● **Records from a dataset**

==================================================

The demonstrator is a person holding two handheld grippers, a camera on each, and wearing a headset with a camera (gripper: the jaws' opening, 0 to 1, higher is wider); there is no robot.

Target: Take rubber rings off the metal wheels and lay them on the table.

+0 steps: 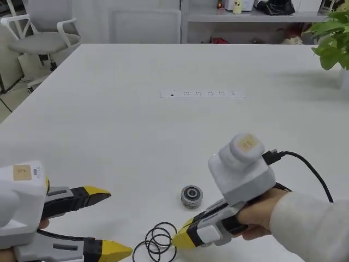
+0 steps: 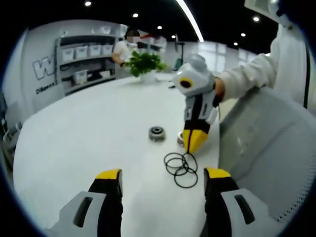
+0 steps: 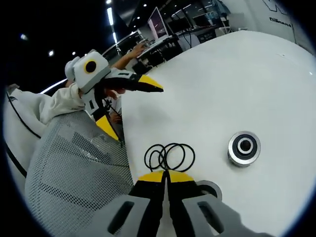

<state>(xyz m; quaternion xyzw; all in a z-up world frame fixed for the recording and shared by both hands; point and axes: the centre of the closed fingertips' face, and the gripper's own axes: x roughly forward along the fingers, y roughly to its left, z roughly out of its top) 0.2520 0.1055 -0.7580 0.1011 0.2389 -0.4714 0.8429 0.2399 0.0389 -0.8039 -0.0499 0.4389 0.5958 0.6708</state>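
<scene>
Left tool (image 1: 120, 222) hangs wide open above the white tabletop (image 1: 136, 125), free to steady a wheel. Right tool (image 1: 180, 238), jaws pressed together, points down beside the metal wheel (image 1: 191, 196) at the loose rubber rings (image 1: 158, 240) lying flat near the edge; whether it pinches one, I can't tell.

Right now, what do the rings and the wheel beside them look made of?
Rings: black, matte, thin loops lying limp and overlapped, so likely rubber. Wheel: silver-grey with a sheen on the rim and a dark centre, so probably steel. The look alone can't settle which metal.
</scene>
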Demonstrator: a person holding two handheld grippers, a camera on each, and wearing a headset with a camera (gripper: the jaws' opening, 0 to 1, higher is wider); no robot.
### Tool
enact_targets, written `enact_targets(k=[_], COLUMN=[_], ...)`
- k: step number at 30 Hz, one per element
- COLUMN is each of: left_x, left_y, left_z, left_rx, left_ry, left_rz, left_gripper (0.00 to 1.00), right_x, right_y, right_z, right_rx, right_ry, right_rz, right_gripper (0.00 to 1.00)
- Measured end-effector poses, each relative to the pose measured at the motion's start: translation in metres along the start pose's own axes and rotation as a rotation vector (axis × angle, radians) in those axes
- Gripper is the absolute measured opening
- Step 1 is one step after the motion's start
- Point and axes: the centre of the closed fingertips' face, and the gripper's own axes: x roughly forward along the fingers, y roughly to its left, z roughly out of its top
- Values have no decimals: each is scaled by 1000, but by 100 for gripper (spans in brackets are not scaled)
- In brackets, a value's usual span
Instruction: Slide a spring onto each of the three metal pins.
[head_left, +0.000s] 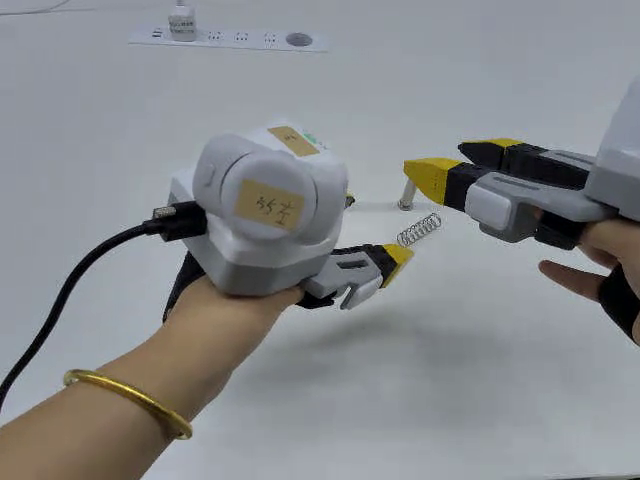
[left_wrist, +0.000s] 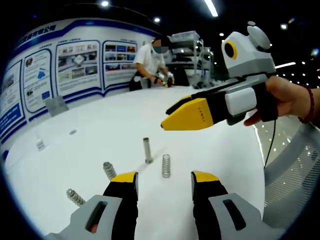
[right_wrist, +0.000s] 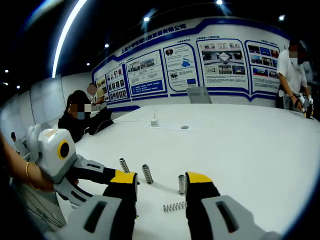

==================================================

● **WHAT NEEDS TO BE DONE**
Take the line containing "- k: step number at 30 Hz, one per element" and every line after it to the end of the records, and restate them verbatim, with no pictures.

● **FINISHED TASK**
- k: step number at 30 Hz, one per element
- COLUMN is each of: left_x, left_y, left_z, left_rx, left_ry, left_rz, left_gripper (0.00 to 1.00), right_x, right_y, right_z, right_rx, right_ry, right_rz, right_gripper (0.00 to 1.00)
- Measured end-effector poses, each relative to the pose measured at the motion's start: translation in metres along the start pose's own axes and rotation as a rotation vector (axis × angle, radians) in those axes
- Gripper is the absolute measured opening
- Step 1 is one step after the motion's start
- Point and axes: the centre of the closed fingertips' face, and the gripper's own axes: x roughly forward along the fingers, y roughly to its left, z roughly out of its top
- Values have no decimals: each is scaled by 1000, but by 100 for gripper (spans in brackets are not scaled)
- In brackets, a value's usual span
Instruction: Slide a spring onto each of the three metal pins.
[head_left, +0.000s] 
[left_wrist, +0.000s] 
[right_wrist, +0.000s] 

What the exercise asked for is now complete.